Difference between revisions of "M. E. J. Newman PNAS 2006"

Revision as of 14:27, 1 October 2012

1 Citation
2 Online version
3 Summary
4 Background
- 4.1 Modularity
- 4.2 Existing work on community detection based on modularity maximization
5 Method
- 5.1 Dividing networks into two communities
  - 5.1.1 The nice features of this method
- 5.2 Dividing networks into more than two communities
6 Dataset
7 Experiment
8 Review
- 8.1 Recommendation for whether or not to assign the paper as required/optional reading in later classes.
9 Related Papers
10 Study Plan

Citation

@article{Newman:2006:Proc-Natl-Acad-Sci-U-S-A:16723398,

 author = {Newman, M E},
 journal = {Proc Natl Acad Sci U S A},
 pages = {8577-8582},
 title = {Modularity and community structure in networks},
 volume = 103,
 year = 2006

Online version

Modularity and community structure in networks

Summary

One effective approach for community detection in networks is the optimization of the quality function known as modularity.

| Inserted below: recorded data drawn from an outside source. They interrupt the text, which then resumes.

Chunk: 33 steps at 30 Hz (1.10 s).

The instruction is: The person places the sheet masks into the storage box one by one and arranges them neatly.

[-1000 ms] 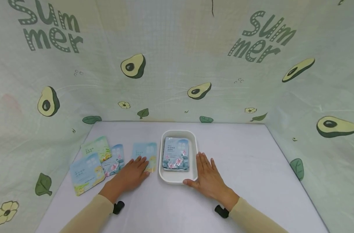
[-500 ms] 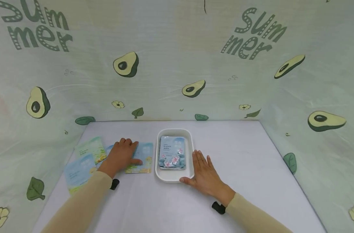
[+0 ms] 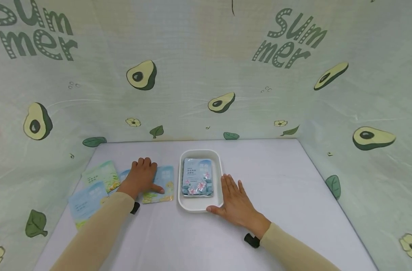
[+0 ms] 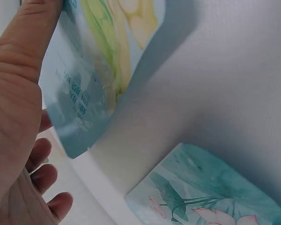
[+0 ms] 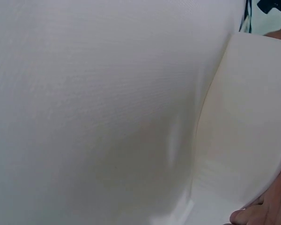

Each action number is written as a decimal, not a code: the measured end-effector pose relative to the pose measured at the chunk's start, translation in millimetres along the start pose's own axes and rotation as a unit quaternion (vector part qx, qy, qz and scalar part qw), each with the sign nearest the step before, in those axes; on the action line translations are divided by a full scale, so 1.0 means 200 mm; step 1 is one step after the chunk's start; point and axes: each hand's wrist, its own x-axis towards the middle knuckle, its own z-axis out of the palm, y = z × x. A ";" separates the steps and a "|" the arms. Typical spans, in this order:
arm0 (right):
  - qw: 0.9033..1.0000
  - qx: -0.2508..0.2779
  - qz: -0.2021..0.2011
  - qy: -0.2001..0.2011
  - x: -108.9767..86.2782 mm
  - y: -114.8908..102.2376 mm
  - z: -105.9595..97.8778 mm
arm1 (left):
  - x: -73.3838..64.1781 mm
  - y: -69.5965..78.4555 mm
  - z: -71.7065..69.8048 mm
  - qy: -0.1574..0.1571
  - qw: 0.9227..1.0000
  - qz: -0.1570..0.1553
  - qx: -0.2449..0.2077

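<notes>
A light-blue face mask packet (image 3: 166, 180) with yellow-green flowers lies left of the white tray. My left hand (image 3: 140, 175) holds its left side: in the left wrist view the thumb lies over the packet (image 4: 79, 89) and a fingertip shows behind its edge. My right hand (image 3: 236, 203) rests against the right side of the tray (image 3: 199, 206), fingers straight and thumb at the front corner. A small stack of blue packets with pink lotuses (image 3: 197, 177) lies inside the tray. The right wrist view shows the tray's wall (image 5: 243, 117) and part of a hand.
At the left lie a green packet (image 3: 102, 175) and a blue one (image 3: 87, 201), partly covered by the left sleeve. A lotus packet (image 4: 215, 187) lies near the left hand, mostly hidden in the head view. Printed cloth (image 3: 178, 94) walls the white table.
My left hand has moved left from the front of the light-blue packet to its left side, and its fingers have curled. The right hand stays at the tray. The head view has shifted slightly.
</notes>
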 end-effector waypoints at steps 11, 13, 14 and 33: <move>1.000 0.009 -0.006 0.004 -0.01 0.00 0.00 | -0.02 0.03 -0.03 0.126 0.991 -0.040 0.003; 1.000 0.010 -0.006 0.004 -0.01 0.00 0.00 | -0.03 0.05 -0.04 0.158 0.986 -0.046 -0.003; 1.000 0.010 -0.006 0.004 -0.01 0.00 0.00 | -0.04 0.06 -0.04 0.173 0.984 -0.048 -0.007; 1.000 0.011 -0.005 0.003 0.00 0.01 0.01 | -0.18 0.16 -0.03 0.237 0.957 -0.074 -0.151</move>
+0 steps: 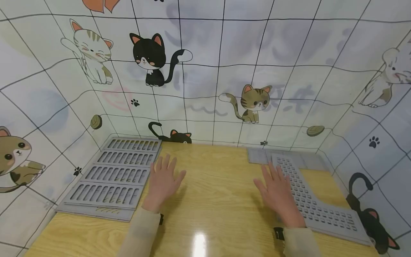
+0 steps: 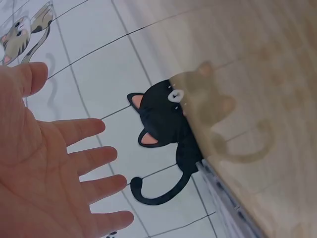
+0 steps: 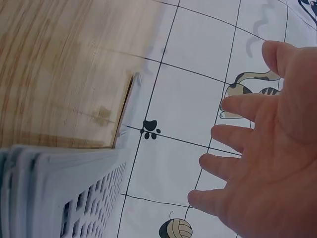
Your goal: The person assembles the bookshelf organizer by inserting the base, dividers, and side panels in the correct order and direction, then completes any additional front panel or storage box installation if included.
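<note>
My left hand (image 1: 163, 182) hovers palm down, fingers spread, beside the right edge of a stack of grey slotted panels (image 1: 110, 172); it holds nothing. The top panel has four rows of oblong slots. In the left wrist view the left hand (image 2: 49, 173) has its fingers extended, and the stack's edge (image 2: 228, 198) shows at lower right. My right hand (image 1: 277, 194), also spread, is over or beside the left edge of a curved grey panel with small square holes (image 1: 316, 207). The right wrist view shows that perforated panel (image 3: 84, 193) atop several layers, apart from the right hand (image 3: 267, 144).
Flat grey plates (image 1: 308, 160) lie at the back right, partly under the perforated panel. The light wood table (image 1: 205, 192) spans between the stacks. A white gridded covering with cartoon cats (image 1: 205, 82) forms walls at the back and both sides.
</note>
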Motion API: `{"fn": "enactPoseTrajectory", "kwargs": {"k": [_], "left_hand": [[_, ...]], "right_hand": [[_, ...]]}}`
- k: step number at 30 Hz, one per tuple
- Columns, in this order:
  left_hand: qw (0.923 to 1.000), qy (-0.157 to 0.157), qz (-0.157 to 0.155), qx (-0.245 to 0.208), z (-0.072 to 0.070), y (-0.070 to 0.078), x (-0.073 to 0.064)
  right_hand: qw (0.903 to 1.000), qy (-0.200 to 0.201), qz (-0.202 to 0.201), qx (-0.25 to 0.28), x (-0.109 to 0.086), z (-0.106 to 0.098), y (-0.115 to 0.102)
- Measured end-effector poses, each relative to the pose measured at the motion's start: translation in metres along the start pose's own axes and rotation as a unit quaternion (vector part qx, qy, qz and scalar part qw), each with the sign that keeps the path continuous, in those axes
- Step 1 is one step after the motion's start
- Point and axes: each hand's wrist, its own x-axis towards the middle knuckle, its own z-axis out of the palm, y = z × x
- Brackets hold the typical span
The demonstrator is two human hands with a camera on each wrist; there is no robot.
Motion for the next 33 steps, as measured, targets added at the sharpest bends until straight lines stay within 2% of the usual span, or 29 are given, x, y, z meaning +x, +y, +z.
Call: {"fn": "enactPoseTrajectory", "kwargs": {"k": [5, 9, 14, 18, 22, 26, 29, 33], "left_hand": [[0.9996, -0.01, -0.02, -0.015, -0.012, -0.005, 0.003], [0.9991, -0.003, -0.037, -0.019, -0.022, -0.01, 0.003], [0.9982, 0.001, -0.055, -0.026, -0.03, -0.021, 0.001], [0.9968, -0.014, -0.071, -0.035, -0.033, -0.028, 0.0], [0.9954, -0.019, -0.083, -0.043, -0.036, -0.029, -0.001], [0.9948, -0.018, -0.09, -0.044, -0.036, -0.034, -0.003], [0.9949, -0.022, -0.093, -0.032, -0.036, -0.043, -0.005], [0.9948, -0.033, -0.093, -0.022, -0.038, -0.059, -0.009]], "right_hand": [[0.9987, 0.031, -0.022, 0.033, 0.002, -0.003, -0.006], [0.9946, 0.055, -0.041, 0.078, 0.003, -0.003, -0.012], [0.9903, 0.038, -0.033, 0.129, 0.004, -0.001, -0.02], [0.9856, 0.037, -0.034, 0.162, 0.004, 0.004, -0.025], [0.9778, 0.044, -0.05, 0.199, 0.003, 0.01, -0.031], [0.9674, 0.025, -0.063, 0.244, 0.0, 0.016, -0.04], [0.9589, 0.003, -0.066, 0.276, -0.002, 0.021, -0.045], [0.9526, -0.002, -0.071, 0.296, -0.001, 0.026, -0.053]]}}
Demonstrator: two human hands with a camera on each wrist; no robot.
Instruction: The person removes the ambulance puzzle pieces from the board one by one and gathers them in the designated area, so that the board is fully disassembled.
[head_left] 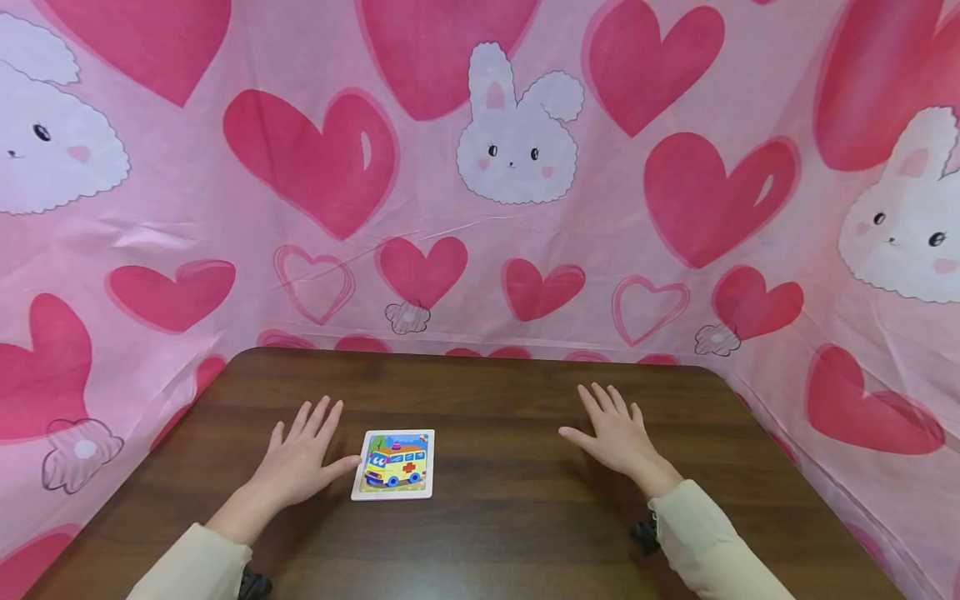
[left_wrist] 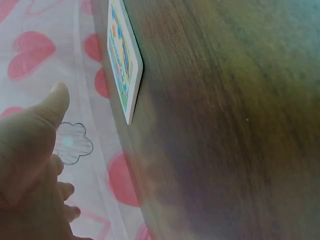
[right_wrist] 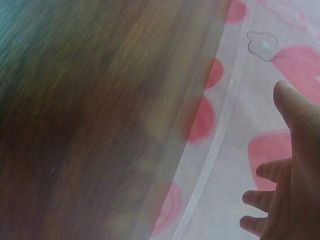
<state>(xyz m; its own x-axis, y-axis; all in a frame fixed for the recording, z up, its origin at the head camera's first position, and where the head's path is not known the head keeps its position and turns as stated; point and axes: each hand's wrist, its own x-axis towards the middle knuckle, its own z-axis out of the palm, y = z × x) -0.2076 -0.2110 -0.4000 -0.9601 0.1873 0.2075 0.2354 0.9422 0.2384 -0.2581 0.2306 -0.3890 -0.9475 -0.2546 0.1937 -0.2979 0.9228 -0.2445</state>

This paper shows that this optimization problem can be rewritten in terms of eigenvalues and eigenvectors of a matrix called modularity matrix, which leads to a spectral algorithm for community detection. Using several real-world data, the author demonstrate the proposed algorithm outperforms existing methods in terms of both quality of results and computation speed.

Background

Modularity

This term is coined in Newman, M. E. J. & Girvan, M. Finding and evaluating community structure in networks. (2004) Phys. Rev. E 69, 026113.

Some links in this wiki:
- modularity
- Maximization of the benefit function known as "modularity"

Problem definition

Suppose that we are given the structure of some network and that we want to determine whether there exists any natural division of its vertices into nonoverlapping groups or communities, where these communities may be of any size. Given some divisons on the network, modularity is a quality function that measures how "good" the division is. The question here is, of course, what is the "good" divisions. I will illustrate it in the following.

Intuition

For the sake of ease, let us focus initially on the problem of whether any good division of the network exists into just two communities.
The most obvious way is to minimize the number of edges running between two groups, which is most often adopted in the graph-partitioning literature.
But it allows trivial divisions such as (1) all vertexes in one group and none in the other group, or (2) only 1 vertex in one group and the rest in the other group.
So, we need a different way to define a "good" devision of a network.
Modularity is introduced in this context. The basic idea here is, a good division of a network into communities is one in which there are fewer edges than expected between communities.
- "If the number of edges between two groups is only what one would expect on the basis of random chance, then few thoughtful observers would claim this constitutes evidence of meaningful community structure. On the other hand, if the number of edges between groups is significantly less than we expect by chance, or equivalent if the number within groups is significantly more, then it is reasonable to conclude that something interesting is going on." - From the paper

Definition

Given some divisions on networks, modularity is, up to a multiplicative constant, the number of edges falling within groups minus the expected number in an equivalent network with edges placed at random.

Preliminary
- For a particular division of the network into two groups let $s_{i}=1$ , if vertex $i$ belongs to group 1 and $s_{i}=-1$ , if vertex $i$ belongs to group 2.
- Let the number of edges between vertices $i$ and $j$ be $A_{ij}$ .
- Then, the expected number of edges between vertices $i$ and $j$ when edges are placed at random is ${\frac {k_{i}k_{j}}{2m}}$ , where $k_{i}$ and $k_{j}$ are the degrees of the vertices and $m={\frac {1}{2}}\sum _{i}k_{i}$ is the total number of edges in the network.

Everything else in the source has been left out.